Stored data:
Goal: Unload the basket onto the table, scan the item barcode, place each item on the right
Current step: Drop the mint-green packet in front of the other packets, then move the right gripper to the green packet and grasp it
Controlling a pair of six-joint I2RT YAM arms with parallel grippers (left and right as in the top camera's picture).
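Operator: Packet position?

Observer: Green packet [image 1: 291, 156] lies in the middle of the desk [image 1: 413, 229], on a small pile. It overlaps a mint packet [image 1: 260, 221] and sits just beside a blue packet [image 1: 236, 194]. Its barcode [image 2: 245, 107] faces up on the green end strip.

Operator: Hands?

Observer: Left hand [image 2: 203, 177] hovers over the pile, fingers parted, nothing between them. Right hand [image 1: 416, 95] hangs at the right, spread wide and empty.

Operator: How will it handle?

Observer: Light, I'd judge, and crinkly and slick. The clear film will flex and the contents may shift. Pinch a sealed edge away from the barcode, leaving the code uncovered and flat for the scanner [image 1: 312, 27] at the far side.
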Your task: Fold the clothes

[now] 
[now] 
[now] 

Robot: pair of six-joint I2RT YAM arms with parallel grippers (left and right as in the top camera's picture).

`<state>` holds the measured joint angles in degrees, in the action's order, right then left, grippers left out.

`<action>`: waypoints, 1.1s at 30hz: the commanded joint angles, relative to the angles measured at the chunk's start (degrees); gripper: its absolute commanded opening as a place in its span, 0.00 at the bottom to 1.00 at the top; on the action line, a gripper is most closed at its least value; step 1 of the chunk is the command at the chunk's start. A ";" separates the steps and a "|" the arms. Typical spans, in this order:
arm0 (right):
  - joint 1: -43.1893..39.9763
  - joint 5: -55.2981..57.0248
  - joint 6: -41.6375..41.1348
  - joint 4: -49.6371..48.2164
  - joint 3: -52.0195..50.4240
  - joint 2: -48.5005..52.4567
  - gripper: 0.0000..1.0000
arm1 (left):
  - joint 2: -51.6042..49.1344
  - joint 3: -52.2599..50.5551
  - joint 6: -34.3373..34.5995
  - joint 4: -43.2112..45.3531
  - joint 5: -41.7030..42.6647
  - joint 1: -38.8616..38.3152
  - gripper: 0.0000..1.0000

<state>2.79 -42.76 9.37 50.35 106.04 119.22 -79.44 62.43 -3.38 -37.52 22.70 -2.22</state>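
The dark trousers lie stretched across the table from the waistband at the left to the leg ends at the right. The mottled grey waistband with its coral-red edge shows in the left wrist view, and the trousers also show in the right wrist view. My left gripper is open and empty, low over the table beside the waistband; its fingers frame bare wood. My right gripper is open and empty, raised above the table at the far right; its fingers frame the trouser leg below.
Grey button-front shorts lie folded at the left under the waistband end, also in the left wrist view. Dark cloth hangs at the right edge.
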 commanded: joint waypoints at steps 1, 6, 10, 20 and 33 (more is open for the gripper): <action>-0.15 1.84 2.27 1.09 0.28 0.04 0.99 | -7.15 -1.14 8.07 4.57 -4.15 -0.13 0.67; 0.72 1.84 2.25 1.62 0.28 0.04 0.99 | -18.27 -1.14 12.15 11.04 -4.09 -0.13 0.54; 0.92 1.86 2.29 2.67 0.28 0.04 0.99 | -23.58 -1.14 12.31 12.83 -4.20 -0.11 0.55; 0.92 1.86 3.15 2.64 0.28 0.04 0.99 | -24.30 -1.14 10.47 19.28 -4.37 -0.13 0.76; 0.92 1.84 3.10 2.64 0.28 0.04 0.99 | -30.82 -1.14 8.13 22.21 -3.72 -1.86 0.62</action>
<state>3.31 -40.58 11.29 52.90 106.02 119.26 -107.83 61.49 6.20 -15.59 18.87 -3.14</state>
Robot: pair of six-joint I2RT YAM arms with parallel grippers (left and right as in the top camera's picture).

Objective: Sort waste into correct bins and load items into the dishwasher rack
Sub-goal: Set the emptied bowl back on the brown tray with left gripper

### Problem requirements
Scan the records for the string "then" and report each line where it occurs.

### Worked solution
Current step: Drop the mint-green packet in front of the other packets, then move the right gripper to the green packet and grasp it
`<state>` holds the measured joint angles in degrees, in the action's order, right then left, grippers left out.

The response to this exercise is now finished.